◆ THE TASK
In the listing below, find the line containing "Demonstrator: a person" and the line containing "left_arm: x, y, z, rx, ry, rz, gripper". Repeat exactly those two lines and every line between them, nothing more.

————

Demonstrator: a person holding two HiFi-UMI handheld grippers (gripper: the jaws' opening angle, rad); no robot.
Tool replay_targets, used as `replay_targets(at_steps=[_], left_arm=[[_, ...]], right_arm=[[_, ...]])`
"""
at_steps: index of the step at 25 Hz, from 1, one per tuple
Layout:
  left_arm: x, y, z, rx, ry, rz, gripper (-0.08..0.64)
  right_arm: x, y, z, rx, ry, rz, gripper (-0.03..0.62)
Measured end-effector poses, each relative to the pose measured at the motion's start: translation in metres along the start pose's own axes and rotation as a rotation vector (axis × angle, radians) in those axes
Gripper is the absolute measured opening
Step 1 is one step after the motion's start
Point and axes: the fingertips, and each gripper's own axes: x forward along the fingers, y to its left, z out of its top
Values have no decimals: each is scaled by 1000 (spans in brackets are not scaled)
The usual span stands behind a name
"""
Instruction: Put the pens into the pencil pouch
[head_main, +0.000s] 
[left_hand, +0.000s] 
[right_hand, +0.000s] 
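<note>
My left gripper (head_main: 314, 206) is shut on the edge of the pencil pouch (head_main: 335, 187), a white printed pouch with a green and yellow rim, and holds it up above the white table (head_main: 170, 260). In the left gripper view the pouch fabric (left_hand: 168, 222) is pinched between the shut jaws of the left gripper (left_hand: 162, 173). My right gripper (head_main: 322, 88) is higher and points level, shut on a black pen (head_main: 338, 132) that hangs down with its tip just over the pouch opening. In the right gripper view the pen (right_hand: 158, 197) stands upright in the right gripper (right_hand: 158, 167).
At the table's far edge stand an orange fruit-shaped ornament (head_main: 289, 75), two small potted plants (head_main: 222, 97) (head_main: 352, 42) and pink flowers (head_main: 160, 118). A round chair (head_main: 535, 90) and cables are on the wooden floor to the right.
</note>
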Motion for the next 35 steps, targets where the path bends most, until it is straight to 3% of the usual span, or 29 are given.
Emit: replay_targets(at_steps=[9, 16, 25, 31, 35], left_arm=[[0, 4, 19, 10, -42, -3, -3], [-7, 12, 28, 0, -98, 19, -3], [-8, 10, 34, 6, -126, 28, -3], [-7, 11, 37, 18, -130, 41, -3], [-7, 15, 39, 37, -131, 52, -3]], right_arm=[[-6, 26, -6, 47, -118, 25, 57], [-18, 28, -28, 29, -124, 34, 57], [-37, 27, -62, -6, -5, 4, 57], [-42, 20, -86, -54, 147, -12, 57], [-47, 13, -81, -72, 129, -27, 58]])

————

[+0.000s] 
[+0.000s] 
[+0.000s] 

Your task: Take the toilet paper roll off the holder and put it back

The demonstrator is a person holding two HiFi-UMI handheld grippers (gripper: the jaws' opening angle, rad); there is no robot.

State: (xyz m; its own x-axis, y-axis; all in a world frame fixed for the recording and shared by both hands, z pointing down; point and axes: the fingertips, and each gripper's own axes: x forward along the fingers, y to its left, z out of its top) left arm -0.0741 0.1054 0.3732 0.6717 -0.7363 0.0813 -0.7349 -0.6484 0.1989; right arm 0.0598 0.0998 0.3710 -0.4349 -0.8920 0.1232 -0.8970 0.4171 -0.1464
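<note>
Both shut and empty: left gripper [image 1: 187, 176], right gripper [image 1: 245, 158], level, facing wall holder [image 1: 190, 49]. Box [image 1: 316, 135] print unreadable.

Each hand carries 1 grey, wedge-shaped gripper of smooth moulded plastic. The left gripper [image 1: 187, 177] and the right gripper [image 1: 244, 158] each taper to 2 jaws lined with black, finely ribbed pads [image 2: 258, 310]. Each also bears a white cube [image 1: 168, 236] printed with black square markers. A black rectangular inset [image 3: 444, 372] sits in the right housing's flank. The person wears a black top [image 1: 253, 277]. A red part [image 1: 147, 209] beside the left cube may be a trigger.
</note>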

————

◆ SOLUTION TO THE EXERCISE
Demonstrator: a person holding two HiFi-UMI handheld grippers (gripper: the jaws' opening angle, rad); no robot.
Tool replay_targets, used as `replay_targets(at_steps=[_], left_arm=[[_, ...]], right_arm=[[_, ...]])`
"""
at_steps: index of the step at 25 Hz, from 1, one per tuple
Layout:
  left_arm: x, y, z, rx, ry, rz, gripper (-0.08..0.64)

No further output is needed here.